The sidebar is all sorts of useful. There’s no limit on the number of different sorts of things that could go in a sidebar. Your RSS button? Definitely. Ads? For sure! A video? Heck, why not?

You can even have multiple sidebars… one on each side of your content, or two right next to each other, on the same side of your content. Cool, isn’t it?

Some things are pretty easy. Your RSS button is likely an image, a link, and maybe some text or an email sign-up form. Ads aren’t much different. For videos, you just have to insert the code YouTube (or whatever video site you’re using) gives you for embedding. With basic knowledge about HTML, you can certainly figure out how to do these things.

But what if you want to do something more involved… like list your most recent posts in your sidebar, or put WordPress widgets in your sidebar, or have multiple sidebars, or even have different sidebars on different pages of your website?
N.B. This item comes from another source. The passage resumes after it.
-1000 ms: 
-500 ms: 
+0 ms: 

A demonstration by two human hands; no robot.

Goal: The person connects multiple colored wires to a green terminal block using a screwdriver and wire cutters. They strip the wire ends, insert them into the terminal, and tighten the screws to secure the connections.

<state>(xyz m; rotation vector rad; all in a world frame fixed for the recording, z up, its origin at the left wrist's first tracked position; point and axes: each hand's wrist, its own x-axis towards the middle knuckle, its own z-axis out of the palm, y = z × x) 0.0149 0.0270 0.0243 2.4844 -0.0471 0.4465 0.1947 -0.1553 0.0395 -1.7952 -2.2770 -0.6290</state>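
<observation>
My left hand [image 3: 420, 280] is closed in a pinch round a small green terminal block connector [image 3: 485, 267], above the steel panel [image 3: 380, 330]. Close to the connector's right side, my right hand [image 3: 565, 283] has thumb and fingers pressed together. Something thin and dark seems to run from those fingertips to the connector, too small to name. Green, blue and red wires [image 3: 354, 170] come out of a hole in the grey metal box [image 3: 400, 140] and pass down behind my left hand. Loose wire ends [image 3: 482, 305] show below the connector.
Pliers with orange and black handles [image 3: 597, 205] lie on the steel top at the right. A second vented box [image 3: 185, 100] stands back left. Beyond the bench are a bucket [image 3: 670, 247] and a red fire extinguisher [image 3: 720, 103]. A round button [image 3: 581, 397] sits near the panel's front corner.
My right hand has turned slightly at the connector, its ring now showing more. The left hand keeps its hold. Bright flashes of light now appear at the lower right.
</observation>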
That involves a little more than just knowing how to use HTML tags and nest them properly. For that, we have to get into PHP a bit.

What have you been up to lately?

Something that’s super useful to your readers (and can help your recent posts get more traffic, which is always good!) is to have a short list of your most recent posts in your sidebar. Usually this list includes links to the five most recent posts. In theory, this is pretty easy to do. You just have to call the get_posts(); PHP function (you remember what PHP is, right?), pass in the appropriate parameters, and voila, there you go!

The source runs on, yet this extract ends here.